These are some vague ideas I'd like to think about publicly for a while. D&D is, of course, an adventure game, aimed at a particular type of adventure: braving monster- and trap-infested areas and returning with wealth, with the eventual goal of clearing wilderness and establishing a stronghold. Very early on, other designers tried to repeat the D&D success in other settings; we saw space games, westerns, superheroes, and horror games. Some concepts were more successful, others not so much.

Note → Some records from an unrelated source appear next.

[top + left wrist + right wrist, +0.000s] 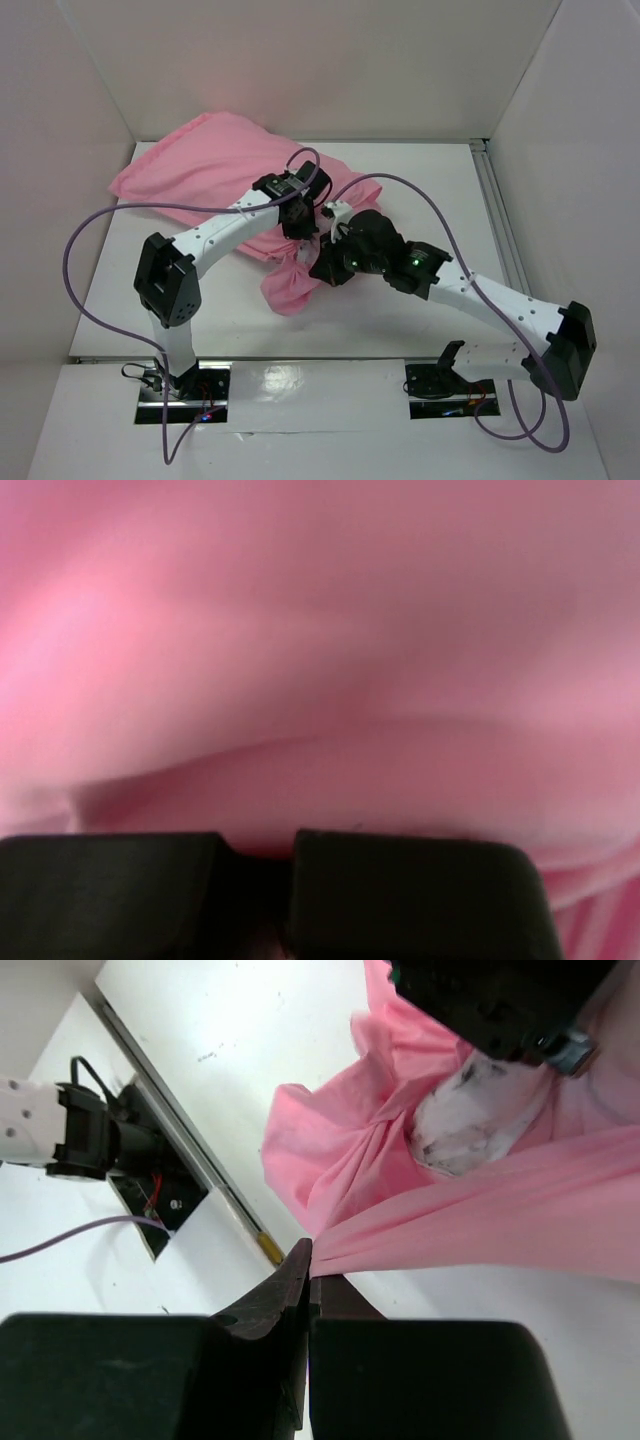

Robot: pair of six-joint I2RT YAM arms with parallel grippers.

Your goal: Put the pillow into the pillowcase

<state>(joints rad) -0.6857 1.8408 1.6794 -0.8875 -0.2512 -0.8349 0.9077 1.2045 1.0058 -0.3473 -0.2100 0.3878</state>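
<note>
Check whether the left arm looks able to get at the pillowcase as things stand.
Likely yes: the left end effector appears closed on the bunched pillowcase, with nothing between them. The right end effector pinches a fold close beside it.

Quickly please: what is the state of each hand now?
Left hand: closed, apparently gripping the pillowcase.
Right hand: closed on an edge of the pillowcase.

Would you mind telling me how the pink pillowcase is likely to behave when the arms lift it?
Probably floppy: the pillowcase bunches into folds near the right gripper pinching its edge. Likely light, as that small pinch pulls it taut. The smooth cloth might slip free.
</note>
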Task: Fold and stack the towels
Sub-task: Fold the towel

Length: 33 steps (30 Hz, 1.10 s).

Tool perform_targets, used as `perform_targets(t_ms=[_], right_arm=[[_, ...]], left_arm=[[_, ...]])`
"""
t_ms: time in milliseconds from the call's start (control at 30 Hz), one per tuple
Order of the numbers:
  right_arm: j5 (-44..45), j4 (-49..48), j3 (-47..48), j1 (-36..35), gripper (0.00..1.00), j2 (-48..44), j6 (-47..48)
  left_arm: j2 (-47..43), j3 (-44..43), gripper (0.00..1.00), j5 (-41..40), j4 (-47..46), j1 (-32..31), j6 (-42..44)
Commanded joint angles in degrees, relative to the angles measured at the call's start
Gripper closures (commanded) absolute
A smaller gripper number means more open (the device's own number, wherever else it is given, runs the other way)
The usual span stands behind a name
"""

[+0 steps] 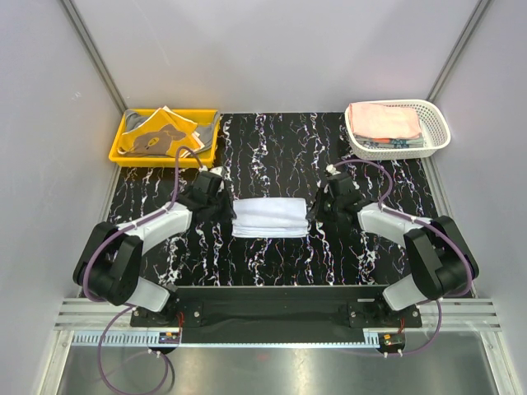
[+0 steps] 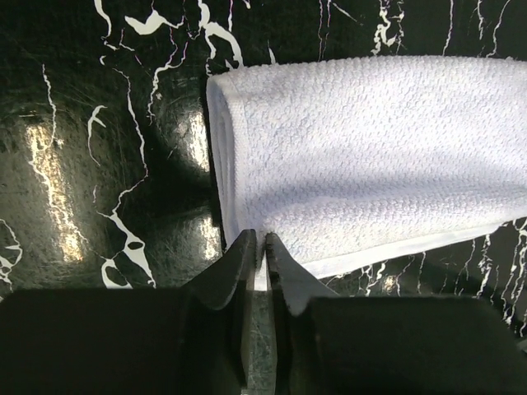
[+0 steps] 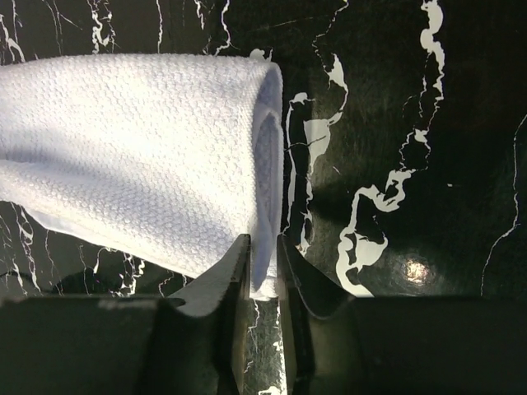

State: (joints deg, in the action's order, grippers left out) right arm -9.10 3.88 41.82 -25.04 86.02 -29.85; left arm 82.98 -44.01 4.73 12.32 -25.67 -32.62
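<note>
A light blue towel (image 1: 268,216) lies folded over in the middle of the black marbled table (image 1: 272,148). My left gripper (image 1: 222,206) is shut on the towel's left end; in the left wrist view the jaws (image 2: 258,244) pinch the near corner of the towel (image 2: 370,156). My right gripper (image 1: 317,210) is shut on the towel's right end; in the right wrist view the gripper (image 3: 263,251) clamps the folded edge of the towel (image 3: 140,156). More towels lie in the yellow tray (image 1: 123,148) and the white basket (image 1: 438,132).
The yellow tray at the back left holds orange and grey cloths (image 1: 160,132). The white lattice basket at the back right holds a pink cloth (image 1: 383,119) over others. Grey walls enclose the table on three sides.
</note>
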Motion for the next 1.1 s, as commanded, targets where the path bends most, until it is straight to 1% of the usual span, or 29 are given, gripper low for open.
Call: perform_targets(t_ms=[0, 33, 67, 133, 200, 300, 367, 467, 633, 767, 1067], right_arm=[[0.5, -1.2, -0.4, -0.5, 0.71, -3.3, -0.3], [0.5, -0.9, -0.4, -0.5, 0.69, -3.8, -0.2], [0.7, 0.1, -0.5, -0.5, 0.68, -4.4, -0.1], [1.6, 1.4, 0.0, -0.5, 0.67, -6.1, 0.0], [2.3, 3.5, 1.1, -0.5, 0.67, -7.5, 0.1], [3.1, 5.8, 3.2, -0.5, 0.66, -8.1, 0.3], [3.2, 6.9, 4.1, -0.9, 0.66, -7.6, 0.5], [3.7, 7.0, 5.5, -2.6, 0.67, -6.1, -0.1], [5.1, 5.4, 6.4, -4.8, 0.67, -1.8, -1.4], [5.3, 4.2, 4.8, -5.8, 0.68, 1.2, -2.1], [5.0, 0.2, -3.1, -7.7, 0.69, 0.6, -4.6]], left_arm=[[-2.0, 0.3, 0.85, -0.4, -1.2, -0.3, 0.9], [-2.4, 0.2, 0.84, -0.3, -0.7, -0.3, 0.9], [-3.5, -0.2, 0.79, -0.4, 0.7, -0.3, 1.2], [-4.8, -0.7, 0.74, -0.6, 2.1, -0.3, 1.5], [-7.0, -2.0, 0.71, -1.6, 5.1, -0.4, 2.1], [-9.6, -3.7, 0.69, -2.4, 8.2, -0.3, 2.6], [-9.9, -5.1, 0.69, -2.0, 9.1, -0.4, 2.7], [-8.1, -6.8, 0.69, -0.9, 8.4, -1.2, 2.2], [-2.3, -7.4, 0.69, -1.2, 5.4, -3.7, 0.6], [1.9, -5.4, 0.69, -1.7, 3.0, -5.1, -0.2], [1.9, 1.4, 0.72, -3.1, 1.4, -6.9, -1.9]])
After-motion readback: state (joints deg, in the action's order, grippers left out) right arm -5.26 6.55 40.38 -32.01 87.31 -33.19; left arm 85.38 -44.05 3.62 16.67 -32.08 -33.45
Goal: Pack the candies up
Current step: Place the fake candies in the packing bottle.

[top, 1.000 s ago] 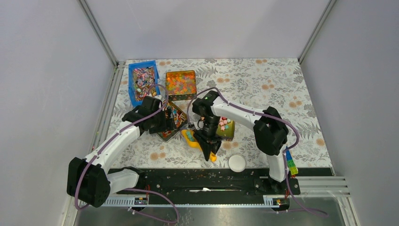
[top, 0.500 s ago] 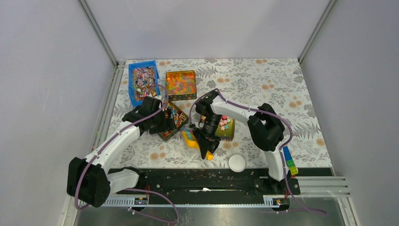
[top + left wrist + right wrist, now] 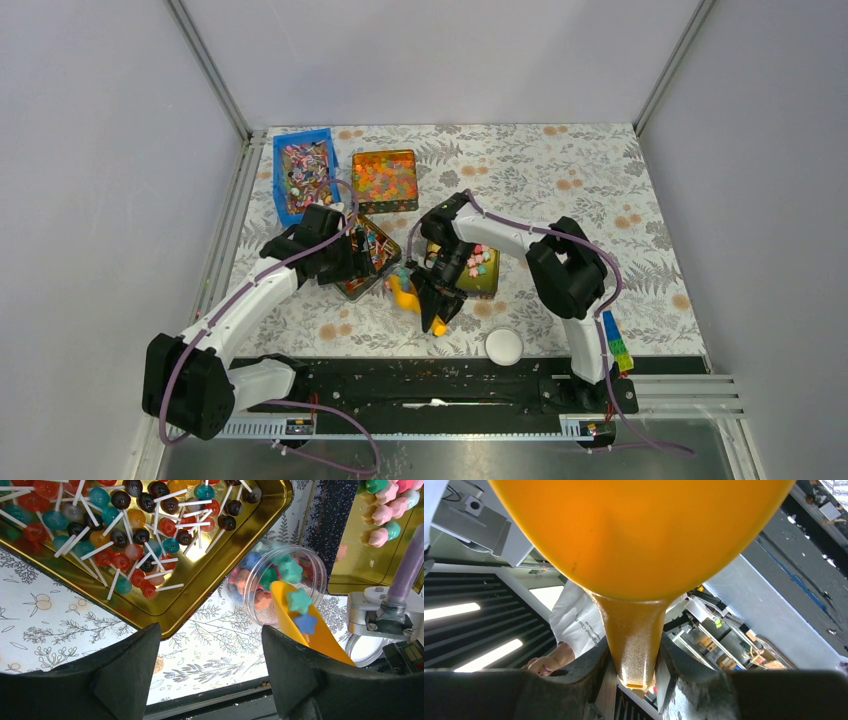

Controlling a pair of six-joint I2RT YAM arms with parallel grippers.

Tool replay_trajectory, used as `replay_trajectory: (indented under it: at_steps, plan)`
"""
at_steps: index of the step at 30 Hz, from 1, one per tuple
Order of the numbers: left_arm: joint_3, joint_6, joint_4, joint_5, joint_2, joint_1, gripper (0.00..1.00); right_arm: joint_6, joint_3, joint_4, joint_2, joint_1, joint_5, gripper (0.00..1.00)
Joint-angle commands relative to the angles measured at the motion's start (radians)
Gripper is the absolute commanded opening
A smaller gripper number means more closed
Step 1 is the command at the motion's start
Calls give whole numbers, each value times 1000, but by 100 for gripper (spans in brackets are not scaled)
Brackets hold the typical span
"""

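Pastel candies (image 3: 299, 601) look light, hard and roll-prone: carry by scoop (image 3: 320, 641), not by pinch. The right gripper (image 3: 634, 666) clamps the scoop handle; the left gripper (image 3: 210, 636) stands spread.

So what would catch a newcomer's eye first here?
The yellow scoop, clamped by its handle in the right gripper, rests its tip at the mouth of a clear jar, with star candies on it. Beside the jar, a gold tin of bright lollipops fills the left wrist view, and the left gripper is open.
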Motion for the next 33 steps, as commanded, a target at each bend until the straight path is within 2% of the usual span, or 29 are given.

It's been suggested that the failures are due to trying to fit the new settings into the D&D formula. Take westerns: trying to play D&D in the wild west doesn't really fit, because even though you could substitue mines for dungeons, the typical western doesn't really look like a Fafhrd and the Grey Mouser picaresque adventure. It's a different type of adventure. So, typically, western adventure RPGs get used for one-shots based on cliché western scenarios: the posse, the shoot-out, the indian attack. People seem to have a lot of problem with how to run a western campaign, or campaigns in other settings which, like westerns, don't fit the dungeon-crawl formula.

What I've been mulling over is how to identify the elements in any given type of adventure that could be used for a simmy, sandbox or sketchbox-style campaign. In other words, how do you turn a western concept into a sustainable RPG instead of a tool for one-shots? I'm actually interested in doing this for other settings, because I'm not a big western fan, but I thought I'd start with westerns because I think I see a couple clues.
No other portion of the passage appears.